A study published July 2 in Science by an international team led by Cardiff University and the University of Exeter now overturns that assumption, at least for the tallest flowering trees on Earth.

“Understanding tall trees is vital because the tallest 1% of trees store more than half of above-ground carbon in forests,” said Paulo Bittencourt, the study’s lead author.

Scaling giants

The researchers focused on dipterocarps, a family of trees that dominates the rainforests of Southeast Asia and includes species that can exceed 100 meters. They recruited professional tree climbers who used double-rope techniques to scale 38 trees in the Kabili-Sepilok Forest Reserve and Danum Valley in Malaysian Borneo, ranging from just over 7 meters to 71 meters in height.

At multiple points along each trunk, the climbers collected samples and made direct measurements. The team analyzed xylem vessel anatomy, the microscopic pipes that carry water, measured leaf water potentials with a pressure chamber, and determined embolism vulnerability using a Pneumatron device. Automated dendrometer bands strapped to the trunks recorded growth rates at 30-minute intervals, capturing the trees’ response to the severe 2023-2024 El Niño drought.

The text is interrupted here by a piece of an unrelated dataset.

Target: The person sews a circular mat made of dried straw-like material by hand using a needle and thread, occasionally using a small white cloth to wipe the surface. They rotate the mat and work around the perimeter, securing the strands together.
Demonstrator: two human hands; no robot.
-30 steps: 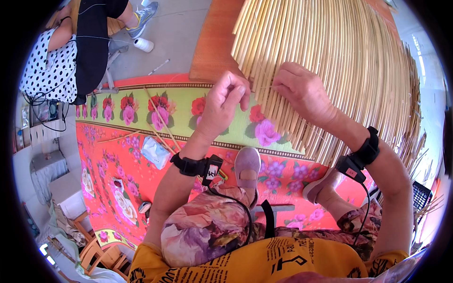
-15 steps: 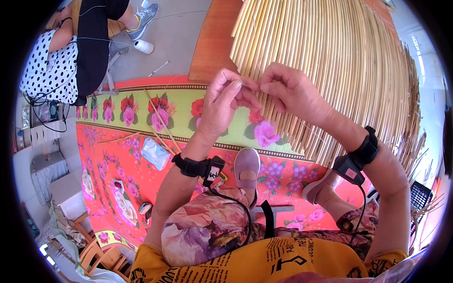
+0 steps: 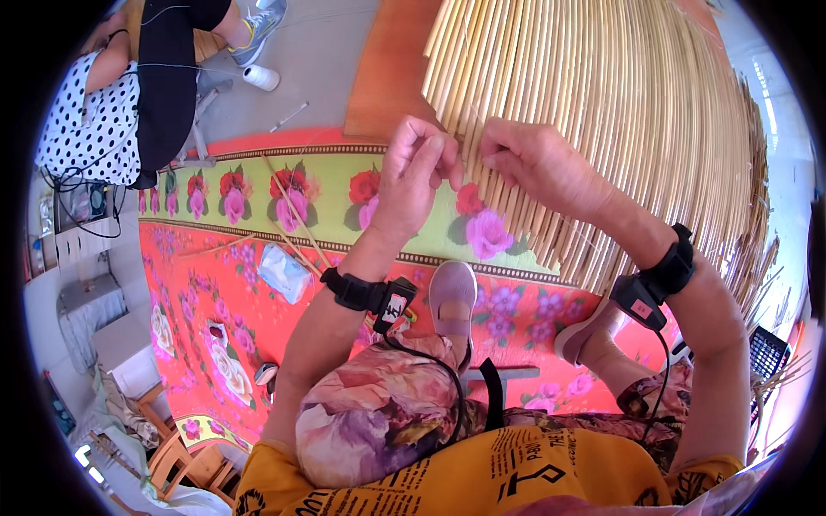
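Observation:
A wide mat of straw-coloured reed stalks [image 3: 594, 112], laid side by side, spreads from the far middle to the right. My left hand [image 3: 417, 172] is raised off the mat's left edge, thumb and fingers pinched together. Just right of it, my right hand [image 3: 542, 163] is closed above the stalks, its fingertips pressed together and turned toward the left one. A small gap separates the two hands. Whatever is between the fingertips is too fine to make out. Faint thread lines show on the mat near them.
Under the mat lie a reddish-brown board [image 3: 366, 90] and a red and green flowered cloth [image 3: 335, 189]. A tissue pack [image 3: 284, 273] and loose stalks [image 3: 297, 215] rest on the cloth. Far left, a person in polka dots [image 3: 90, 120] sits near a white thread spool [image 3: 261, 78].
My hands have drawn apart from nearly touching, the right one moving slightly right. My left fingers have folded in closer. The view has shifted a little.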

The results were unambiguous. “The water-transport system of tropical giants called dipterocarps has evolved to defy the effects of gravity and resist water stress,” reported a companion Nature News & Views article published July 13.

Trees of all heights showed the same hydraulic safety margins, approximately 0.4 megapascals between their operating water potential and the point at which leaves wilt. Their vulnerability to embolism (the P50 value, the pressure at which 50% of xylem conductivity is lost) showed no correlation with height. During the El Niño drought, taller trees suffered no greater growth reductions than shorter ones did, relative to their size.

Two tricks

The study identified two mechanisms that allow dipterocarps to compensate for height. First, taller trees have wider xylem vessels near their base, essentially larger-diameter pipes that reduce frictional resistance over longer distances. Second, their leaves are adapted to greater water stress: the turgor loss point, the pressure at which leaves begin to wilt, shifts to more negative values in taller trees, so they can withstand lower water potentials before wilting.

“The hydraulic systems of very tall Dipterocarp trees are perfectly evolved for their height,” said senior author Lucy Rowland of the University of Exeter. “They should not suffer more than small Dipterocarp trees exposed to the same drought conditions.”

The finding provides experimental support for a revised theoretical model proposed by Anfodillo et al. in 2024, which predicted that trees could compensate for height through anatomical adjustments. Before this study, no one had been able to test the model in the uppermost reaches of the tallest tropical trees.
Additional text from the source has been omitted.